**ASSIGNMENT**
Lines from the line with "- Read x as" to the line with "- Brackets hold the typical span" in the entries below, and only those, must be output exactly, with both ends included.

===== SUPPLIED INFORMATION =====

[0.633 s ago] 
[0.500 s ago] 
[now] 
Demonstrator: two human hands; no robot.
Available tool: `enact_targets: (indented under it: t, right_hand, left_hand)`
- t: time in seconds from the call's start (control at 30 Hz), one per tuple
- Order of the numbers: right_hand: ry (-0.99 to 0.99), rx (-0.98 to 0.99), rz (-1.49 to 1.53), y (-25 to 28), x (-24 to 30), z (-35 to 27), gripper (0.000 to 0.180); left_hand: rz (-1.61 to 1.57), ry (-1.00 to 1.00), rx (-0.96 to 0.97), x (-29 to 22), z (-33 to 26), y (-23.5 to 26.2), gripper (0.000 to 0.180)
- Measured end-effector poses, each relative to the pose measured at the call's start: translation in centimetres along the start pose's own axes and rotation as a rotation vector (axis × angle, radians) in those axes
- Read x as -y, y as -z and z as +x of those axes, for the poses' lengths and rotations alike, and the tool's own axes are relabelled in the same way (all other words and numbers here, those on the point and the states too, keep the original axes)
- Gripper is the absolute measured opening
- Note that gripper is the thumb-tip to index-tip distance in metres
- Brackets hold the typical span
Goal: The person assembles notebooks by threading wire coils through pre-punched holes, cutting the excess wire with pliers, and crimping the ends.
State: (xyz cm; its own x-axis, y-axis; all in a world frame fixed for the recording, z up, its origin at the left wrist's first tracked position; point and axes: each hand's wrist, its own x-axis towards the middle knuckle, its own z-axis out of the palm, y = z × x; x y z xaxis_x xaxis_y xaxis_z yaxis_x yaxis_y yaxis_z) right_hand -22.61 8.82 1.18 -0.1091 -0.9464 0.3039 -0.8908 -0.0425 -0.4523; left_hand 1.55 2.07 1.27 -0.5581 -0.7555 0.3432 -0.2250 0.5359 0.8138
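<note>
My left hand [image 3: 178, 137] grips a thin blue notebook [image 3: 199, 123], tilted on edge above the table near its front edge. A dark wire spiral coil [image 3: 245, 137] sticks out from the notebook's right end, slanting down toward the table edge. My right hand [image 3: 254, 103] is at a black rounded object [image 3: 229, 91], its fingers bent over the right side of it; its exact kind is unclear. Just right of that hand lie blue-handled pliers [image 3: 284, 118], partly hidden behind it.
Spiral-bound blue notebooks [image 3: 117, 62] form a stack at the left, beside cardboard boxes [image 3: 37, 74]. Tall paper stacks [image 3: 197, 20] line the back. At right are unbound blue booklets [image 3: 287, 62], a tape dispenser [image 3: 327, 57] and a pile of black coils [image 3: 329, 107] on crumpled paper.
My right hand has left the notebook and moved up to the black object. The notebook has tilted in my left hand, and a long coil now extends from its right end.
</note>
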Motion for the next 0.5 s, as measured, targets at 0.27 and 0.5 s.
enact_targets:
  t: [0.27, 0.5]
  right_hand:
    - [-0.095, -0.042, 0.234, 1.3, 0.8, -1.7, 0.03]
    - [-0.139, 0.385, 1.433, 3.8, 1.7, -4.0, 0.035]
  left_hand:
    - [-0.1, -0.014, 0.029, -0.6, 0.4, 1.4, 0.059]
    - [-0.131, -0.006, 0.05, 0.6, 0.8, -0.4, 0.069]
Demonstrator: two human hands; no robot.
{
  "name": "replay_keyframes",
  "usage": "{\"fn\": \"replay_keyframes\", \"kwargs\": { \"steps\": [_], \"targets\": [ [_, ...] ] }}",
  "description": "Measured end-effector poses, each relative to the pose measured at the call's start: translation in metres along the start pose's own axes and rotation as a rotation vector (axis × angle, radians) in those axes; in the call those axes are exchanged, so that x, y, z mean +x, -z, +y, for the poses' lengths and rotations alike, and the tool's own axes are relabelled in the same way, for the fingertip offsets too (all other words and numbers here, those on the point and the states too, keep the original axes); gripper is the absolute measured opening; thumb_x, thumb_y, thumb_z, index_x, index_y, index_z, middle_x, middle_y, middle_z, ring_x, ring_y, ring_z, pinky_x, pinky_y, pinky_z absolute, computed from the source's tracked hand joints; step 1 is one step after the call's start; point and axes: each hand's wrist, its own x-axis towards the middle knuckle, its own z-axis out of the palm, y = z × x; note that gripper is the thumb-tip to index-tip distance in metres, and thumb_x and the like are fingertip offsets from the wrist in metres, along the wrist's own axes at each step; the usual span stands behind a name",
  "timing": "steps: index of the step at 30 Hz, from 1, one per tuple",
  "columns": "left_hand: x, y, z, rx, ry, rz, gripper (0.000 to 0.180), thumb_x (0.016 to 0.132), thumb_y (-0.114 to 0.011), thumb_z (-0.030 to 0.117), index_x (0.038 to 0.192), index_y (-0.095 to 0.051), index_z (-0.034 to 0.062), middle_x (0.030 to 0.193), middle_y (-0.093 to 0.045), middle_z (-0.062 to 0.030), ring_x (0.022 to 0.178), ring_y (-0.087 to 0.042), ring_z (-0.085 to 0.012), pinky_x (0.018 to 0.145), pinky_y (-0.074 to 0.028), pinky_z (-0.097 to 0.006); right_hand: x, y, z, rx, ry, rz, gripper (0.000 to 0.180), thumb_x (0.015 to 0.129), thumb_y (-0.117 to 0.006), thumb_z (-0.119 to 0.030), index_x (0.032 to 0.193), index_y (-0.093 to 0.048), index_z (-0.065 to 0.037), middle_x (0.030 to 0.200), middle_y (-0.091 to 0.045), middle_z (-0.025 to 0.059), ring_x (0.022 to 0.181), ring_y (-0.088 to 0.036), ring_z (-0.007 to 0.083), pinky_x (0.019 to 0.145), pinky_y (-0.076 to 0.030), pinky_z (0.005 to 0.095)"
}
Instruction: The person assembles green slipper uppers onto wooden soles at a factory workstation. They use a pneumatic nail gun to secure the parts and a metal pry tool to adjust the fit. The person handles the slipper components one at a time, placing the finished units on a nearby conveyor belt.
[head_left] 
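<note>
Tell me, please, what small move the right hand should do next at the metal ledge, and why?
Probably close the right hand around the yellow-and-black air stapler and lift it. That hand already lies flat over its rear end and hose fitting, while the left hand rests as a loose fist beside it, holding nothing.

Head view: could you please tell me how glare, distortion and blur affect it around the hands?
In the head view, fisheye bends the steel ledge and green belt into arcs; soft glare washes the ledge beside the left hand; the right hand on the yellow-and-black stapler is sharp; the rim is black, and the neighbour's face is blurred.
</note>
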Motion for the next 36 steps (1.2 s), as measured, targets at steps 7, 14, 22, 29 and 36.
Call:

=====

**THE ANSWER**
- Read x as -y, y as -z and z as +x of those axes, for the poses' lengths and rotations alike, and the tool's own axes are relabelled in the same way (all other words and numbers here, those on the point and the states too, keep the original axes)
- Gripper is the absolute measured opening
- Note that gripper is the thumb-tip to index-tip distance in metres
- Brackets hold the typical span

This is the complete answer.